| INSTRUCTIONS TO FOLLOW |
Locate the string "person" in the listing below. Copy every line where it is found.
--- DATA Enclosed Below ---
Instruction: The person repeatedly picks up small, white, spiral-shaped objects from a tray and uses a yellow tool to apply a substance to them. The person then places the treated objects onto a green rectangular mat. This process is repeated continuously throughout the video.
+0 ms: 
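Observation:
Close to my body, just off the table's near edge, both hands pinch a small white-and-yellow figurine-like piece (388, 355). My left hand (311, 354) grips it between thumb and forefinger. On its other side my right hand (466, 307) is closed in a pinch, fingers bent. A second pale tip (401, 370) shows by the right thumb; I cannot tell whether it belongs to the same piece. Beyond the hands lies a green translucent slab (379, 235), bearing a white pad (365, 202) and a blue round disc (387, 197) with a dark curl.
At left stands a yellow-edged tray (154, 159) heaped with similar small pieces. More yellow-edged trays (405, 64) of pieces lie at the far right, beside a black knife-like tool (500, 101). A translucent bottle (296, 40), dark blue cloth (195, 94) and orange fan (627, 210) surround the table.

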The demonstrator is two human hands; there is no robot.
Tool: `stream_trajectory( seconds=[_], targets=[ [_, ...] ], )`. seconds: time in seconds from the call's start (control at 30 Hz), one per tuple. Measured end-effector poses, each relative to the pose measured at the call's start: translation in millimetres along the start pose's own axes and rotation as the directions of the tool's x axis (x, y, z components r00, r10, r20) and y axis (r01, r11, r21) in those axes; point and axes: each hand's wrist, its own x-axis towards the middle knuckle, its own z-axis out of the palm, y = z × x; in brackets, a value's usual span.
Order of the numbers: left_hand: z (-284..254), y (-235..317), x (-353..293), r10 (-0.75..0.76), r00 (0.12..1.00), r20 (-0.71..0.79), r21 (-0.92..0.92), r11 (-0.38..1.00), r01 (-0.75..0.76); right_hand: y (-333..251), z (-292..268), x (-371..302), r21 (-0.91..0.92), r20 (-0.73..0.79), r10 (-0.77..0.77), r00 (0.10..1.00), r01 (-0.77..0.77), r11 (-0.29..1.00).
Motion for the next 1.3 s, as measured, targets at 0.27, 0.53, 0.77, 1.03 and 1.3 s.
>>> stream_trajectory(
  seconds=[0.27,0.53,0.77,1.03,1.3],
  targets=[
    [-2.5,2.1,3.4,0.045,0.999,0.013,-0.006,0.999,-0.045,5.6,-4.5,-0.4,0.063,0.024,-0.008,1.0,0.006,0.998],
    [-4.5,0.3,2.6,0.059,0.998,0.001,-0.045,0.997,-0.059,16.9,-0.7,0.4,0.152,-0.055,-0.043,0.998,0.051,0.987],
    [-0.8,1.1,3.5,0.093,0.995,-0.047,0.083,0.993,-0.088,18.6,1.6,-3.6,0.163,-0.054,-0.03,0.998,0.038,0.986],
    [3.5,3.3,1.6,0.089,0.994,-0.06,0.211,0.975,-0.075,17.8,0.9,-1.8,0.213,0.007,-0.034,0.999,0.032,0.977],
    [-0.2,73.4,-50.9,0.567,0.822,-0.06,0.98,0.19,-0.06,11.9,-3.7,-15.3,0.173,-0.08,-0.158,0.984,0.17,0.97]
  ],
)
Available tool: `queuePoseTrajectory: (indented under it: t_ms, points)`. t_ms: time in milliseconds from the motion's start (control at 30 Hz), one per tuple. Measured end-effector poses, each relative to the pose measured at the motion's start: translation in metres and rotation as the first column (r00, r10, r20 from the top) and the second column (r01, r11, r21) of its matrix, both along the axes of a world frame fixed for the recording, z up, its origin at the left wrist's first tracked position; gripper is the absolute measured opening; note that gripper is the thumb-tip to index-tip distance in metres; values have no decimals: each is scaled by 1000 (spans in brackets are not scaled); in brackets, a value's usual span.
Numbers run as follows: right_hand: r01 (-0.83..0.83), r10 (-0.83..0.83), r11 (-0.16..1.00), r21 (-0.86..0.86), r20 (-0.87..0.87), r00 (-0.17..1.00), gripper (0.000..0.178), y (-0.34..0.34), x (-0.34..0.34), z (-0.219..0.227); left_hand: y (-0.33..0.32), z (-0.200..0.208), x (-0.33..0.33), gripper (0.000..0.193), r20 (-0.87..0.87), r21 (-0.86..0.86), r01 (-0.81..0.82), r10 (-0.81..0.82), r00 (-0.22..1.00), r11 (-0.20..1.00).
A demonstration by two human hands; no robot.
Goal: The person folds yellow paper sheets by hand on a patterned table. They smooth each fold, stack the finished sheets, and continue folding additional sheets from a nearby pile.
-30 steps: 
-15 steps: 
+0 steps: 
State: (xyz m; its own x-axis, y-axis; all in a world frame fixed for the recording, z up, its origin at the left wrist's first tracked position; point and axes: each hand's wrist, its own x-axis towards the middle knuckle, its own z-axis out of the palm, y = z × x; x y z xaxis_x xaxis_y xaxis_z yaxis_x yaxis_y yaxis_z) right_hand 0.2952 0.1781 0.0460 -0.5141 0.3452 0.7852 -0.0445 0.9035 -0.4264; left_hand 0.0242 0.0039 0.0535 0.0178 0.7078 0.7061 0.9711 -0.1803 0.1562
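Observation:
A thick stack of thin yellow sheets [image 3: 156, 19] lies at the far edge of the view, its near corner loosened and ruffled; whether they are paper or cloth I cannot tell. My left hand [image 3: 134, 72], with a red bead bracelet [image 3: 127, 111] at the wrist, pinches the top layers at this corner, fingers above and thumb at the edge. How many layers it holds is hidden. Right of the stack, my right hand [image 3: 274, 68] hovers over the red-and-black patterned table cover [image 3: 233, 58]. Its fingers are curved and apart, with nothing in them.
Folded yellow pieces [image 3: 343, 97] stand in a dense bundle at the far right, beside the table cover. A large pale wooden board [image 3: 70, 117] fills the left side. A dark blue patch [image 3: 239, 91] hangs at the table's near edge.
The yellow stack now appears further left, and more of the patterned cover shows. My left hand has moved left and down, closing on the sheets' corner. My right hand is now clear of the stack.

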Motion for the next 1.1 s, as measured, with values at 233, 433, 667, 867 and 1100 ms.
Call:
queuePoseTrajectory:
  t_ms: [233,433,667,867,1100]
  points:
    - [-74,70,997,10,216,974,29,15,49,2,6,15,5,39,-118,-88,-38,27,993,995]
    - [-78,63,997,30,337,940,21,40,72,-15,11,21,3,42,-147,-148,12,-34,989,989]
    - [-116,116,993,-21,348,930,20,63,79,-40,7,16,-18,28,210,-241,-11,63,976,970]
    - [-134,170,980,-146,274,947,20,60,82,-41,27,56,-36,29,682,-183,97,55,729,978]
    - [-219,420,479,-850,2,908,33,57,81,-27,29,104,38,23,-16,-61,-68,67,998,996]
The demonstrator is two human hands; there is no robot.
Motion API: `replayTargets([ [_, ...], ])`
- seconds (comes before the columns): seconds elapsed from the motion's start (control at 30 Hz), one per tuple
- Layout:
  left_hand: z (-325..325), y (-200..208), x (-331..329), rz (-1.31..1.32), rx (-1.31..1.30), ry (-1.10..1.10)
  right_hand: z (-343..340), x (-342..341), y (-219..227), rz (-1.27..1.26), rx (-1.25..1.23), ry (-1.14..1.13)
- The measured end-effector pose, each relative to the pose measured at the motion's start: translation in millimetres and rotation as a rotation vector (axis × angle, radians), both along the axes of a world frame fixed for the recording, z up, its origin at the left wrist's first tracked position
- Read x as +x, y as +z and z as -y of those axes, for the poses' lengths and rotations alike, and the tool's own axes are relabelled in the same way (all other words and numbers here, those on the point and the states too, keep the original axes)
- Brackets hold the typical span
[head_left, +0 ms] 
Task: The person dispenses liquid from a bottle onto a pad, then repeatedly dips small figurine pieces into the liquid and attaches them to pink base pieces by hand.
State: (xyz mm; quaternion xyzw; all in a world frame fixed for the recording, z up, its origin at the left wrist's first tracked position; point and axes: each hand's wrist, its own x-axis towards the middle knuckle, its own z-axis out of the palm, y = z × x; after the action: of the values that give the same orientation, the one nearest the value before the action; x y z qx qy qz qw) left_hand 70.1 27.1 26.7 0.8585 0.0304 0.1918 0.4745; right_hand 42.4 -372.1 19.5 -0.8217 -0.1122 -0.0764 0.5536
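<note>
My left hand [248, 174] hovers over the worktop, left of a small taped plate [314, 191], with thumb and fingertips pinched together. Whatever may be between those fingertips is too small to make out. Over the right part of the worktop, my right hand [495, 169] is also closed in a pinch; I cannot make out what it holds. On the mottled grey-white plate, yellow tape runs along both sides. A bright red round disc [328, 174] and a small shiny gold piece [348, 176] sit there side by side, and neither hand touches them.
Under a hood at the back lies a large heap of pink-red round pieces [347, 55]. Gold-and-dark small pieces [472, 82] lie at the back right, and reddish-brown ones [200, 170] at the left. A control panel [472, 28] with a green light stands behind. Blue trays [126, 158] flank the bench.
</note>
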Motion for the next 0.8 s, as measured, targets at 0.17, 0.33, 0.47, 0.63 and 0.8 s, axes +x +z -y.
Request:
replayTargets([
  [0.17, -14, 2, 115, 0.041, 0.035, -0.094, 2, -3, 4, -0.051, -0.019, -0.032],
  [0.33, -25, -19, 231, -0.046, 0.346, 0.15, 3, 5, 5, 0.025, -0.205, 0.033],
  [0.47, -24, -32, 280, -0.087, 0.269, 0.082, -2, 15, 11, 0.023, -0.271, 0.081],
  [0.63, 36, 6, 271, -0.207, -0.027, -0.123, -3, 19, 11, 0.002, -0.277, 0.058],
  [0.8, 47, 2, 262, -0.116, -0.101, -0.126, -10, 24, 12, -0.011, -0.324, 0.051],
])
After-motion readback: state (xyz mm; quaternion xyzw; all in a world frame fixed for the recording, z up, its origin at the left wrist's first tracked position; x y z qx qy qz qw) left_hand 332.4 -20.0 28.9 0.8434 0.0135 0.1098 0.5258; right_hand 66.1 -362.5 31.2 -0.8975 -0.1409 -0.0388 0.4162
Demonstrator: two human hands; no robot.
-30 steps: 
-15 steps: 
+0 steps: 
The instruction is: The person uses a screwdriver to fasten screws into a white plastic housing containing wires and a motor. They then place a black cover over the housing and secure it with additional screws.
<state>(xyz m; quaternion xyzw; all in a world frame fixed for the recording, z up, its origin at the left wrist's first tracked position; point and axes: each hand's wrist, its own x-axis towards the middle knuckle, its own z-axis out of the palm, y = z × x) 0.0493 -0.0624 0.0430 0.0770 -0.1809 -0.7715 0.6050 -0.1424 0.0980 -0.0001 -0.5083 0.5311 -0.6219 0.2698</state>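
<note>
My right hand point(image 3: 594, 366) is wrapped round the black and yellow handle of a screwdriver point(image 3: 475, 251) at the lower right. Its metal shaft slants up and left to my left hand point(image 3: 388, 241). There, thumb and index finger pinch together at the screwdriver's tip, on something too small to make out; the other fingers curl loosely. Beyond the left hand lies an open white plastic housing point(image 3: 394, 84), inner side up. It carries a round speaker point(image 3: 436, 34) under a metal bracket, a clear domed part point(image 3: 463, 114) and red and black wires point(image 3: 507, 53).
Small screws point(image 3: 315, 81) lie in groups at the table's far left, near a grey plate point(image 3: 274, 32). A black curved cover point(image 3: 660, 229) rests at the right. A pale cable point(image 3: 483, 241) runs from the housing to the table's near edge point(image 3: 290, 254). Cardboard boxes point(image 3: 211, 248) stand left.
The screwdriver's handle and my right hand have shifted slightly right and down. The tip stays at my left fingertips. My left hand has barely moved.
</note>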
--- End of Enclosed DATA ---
| RESPONSE TO THE EXERCISE |
Instruction: The person repeatedly picks up small, white, spiral-shaped objects from a tray and uses a yellow tool to apply a substance to them. The person then places the treated objects onto a green rectangular mat. This process is repeated continuously throughout the video.
Goal: The person folds yellow paper sheets by hand on a patterned table. They smooth each fold, stack the finished sheets, and continue folding additional sheets from a nearby pile.
Task: The person dispenses liquid from a bottle onto a pad, then repeatedly dips small figurine pieces into the liquid and attaches them to pink base pieces by hand.
The instruction is: The person uses a screwdriver to fasten screws into a white plastic housing containing wires and a motor. They then place a black cover over the housing and secure it with additional screws.

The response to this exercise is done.